Before that, I think it was natural to extrapolate Luke's arc, and his temptation and flirtations with the dark side, as a parallel to Anakin's, with the alternative outcome that he does turn, but was worth redeeming because ultimately he wasn't so different from Luke (and his redemption validated Luke and vice versa, instead of Luke just saving his loser dad). It turned out to be much more straightforward though, Luke didn't turn to the dark side because he was ever and always a good and loyal person, Anakin never was.

I agree.  I can't speak for Lucas, but I wouldn't be surprised if that's what he was shooting for when he made all those parallels between ANH and TPM.  Why he didn't continue down that road is beyond me though.  Unless he did, but he did such a bad job at it that we can't tell.  :serpico:

You mean his CLONE'S CHILD with Jyn Erso!? :magni: Well, yeah, DUH, I thought the foreshadowing in TFA was OBVIOUS! Otherwise, she's clearly the product of the combined DNA of Obi-Wan, Luke and Anakin delivered through Han's penis unto the then fertilized eggs of Princess Leia (given Rey's natural abilities, that would make the most sense actually =).

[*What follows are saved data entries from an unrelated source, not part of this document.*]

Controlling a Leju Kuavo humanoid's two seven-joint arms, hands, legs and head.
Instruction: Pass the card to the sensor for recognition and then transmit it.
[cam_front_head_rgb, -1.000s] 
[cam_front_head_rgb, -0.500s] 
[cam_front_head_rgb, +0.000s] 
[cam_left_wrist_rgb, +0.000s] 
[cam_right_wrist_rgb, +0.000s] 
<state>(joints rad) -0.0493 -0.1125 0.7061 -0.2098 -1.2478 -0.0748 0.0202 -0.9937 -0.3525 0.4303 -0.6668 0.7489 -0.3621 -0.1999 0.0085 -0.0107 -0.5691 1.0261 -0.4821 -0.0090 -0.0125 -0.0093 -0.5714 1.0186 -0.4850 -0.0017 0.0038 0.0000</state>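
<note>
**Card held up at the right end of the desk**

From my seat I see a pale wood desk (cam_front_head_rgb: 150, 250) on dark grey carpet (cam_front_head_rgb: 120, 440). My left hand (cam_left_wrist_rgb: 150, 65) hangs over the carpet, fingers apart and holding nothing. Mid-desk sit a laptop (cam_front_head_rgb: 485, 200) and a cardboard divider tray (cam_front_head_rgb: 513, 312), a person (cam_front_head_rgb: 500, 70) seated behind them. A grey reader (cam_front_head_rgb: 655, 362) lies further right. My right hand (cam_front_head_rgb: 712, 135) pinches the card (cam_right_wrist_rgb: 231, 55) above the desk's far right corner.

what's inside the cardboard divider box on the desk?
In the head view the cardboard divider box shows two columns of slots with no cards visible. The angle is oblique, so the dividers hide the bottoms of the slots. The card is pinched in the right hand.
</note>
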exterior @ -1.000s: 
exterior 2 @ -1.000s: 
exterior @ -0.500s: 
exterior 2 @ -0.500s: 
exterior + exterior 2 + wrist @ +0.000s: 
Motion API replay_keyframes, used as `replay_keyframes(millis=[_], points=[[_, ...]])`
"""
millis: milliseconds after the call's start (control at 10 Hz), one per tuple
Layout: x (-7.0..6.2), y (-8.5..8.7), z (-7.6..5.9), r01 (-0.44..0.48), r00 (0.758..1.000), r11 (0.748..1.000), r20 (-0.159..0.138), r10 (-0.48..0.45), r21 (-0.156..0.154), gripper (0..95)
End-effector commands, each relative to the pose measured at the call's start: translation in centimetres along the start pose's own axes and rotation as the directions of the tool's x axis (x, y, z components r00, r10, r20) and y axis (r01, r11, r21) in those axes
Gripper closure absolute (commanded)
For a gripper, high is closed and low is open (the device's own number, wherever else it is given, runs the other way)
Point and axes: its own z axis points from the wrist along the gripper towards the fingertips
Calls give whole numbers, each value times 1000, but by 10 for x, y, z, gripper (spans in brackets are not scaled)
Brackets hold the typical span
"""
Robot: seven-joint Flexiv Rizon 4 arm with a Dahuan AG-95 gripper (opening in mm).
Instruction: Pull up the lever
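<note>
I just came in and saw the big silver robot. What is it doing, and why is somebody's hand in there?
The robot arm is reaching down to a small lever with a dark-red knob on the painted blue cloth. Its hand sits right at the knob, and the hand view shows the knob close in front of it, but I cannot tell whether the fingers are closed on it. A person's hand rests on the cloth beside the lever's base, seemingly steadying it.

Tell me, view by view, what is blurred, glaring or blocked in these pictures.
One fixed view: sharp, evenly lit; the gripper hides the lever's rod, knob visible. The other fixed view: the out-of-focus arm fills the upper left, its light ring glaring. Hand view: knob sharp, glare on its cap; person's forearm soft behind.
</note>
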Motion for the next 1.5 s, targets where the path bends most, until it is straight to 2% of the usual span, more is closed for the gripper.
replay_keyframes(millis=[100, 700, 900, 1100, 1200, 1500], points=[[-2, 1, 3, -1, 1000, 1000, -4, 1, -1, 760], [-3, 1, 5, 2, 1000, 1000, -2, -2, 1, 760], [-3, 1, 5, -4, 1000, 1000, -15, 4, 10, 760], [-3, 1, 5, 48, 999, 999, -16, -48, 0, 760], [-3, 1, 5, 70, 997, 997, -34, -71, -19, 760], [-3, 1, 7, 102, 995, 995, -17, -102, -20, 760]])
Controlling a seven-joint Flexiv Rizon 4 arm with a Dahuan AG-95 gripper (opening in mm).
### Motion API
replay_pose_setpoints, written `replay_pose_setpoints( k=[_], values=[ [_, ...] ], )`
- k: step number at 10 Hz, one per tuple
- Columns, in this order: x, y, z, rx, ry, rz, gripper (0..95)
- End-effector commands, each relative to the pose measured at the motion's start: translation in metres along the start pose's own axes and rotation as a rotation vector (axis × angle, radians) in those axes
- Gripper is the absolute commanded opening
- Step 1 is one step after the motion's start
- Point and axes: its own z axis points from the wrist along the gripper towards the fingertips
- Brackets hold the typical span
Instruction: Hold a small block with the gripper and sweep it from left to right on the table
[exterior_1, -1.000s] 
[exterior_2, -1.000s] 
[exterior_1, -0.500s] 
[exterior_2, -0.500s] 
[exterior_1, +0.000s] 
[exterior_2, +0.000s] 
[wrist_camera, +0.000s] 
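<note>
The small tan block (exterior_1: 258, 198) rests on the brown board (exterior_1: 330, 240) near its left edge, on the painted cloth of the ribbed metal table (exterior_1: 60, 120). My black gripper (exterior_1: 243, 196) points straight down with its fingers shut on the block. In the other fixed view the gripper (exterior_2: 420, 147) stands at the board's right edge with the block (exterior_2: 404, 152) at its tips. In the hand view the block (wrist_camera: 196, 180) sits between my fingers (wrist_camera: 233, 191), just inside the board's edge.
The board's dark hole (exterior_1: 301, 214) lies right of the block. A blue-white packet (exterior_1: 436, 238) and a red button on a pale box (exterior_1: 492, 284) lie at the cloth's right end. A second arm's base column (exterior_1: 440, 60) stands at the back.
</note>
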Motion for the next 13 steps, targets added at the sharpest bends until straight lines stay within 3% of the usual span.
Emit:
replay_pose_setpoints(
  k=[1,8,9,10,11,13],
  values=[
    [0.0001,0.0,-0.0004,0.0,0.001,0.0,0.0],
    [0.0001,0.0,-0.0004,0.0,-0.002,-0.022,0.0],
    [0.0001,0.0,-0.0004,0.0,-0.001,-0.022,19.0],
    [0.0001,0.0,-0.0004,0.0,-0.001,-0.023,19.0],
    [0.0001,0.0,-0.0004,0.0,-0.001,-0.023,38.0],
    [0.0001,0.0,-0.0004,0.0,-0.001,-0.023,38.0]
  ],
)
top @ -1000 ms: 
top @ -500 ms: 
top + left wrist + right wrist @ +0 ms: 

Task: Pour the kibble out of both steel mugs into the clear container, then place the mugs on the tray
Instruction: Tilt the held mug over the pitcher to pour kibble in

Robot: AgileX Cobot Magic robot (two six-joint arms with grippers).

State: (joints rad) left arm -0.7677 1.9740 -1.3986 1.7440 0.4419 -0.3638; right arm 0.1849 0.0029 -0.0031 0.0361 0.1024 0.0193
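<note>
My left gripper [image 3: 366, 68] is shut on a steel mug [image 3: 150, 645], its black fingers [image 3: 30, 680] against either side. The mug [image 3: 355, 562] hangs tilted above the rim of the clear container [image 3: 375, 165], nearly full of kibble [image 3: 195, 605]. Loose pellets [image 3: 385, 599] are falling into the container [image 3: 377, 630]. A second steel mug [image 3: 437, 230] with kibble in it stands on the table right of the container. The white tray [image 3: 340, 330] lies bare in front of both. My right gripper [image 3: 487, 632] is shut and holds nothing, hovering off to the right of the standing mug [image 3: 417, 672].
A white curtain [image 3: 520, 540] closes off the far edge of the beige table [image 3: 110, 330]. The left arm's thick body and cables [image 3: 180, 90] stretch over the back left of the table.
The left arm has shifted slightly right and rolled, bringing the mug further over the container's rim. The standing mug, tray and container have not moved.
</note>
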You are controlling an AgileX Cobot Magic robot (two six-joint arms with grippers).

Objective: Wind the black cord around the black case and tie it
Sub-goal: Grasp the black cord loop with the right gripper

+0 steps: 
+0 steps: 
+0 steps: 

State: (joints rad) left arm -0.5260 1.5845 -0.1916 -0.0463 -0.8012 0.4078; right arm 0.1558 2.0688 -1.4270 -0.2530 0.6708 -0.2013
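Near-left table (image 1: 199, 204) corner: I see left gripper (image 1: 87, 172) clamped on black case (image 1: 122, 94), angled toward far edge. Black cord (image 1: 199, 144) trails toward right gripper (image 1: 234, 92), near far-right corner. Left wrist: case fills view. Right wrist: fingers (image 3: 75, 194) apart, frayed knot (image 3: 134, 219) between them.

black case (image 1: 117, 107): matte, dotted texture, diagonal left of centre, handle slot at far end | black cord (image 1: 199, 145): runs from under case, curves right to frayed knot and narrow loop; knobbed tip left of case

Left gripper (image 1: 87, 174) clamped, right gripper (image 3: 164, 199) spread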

We joke, but when you look at some of the Anakin/Vader shit they were really considering for TFA, to the point of doing the concept art for it, nothing would surprise me. I know it's not popular with the "cool" Star Wars fans, but just make her Luke's daughter, please. We've already got Rogue One for the anti-Skywalker perverts that want the point of Star Wars to be its minutia.

I try not to delve too much into TFA's earlier scripts and ideas.  I think it'd just detract from my feelings for the film.  I looked up two deleted scenes because they answered the two big questions I had after watching TFA, the lightsaber one I mentioned earlier and the other explaining why Kylo is such a dark side/Vader fanboy despite the fact Vader turned good again (Snoke convinced him that Vader turning good was a moment of weakness in his dying moments, it turns out), but when I watched a third deleted scene it was one that would've made the film's haters go apeshit if they had included it.  So I decided to call it a day on diving into the film's development.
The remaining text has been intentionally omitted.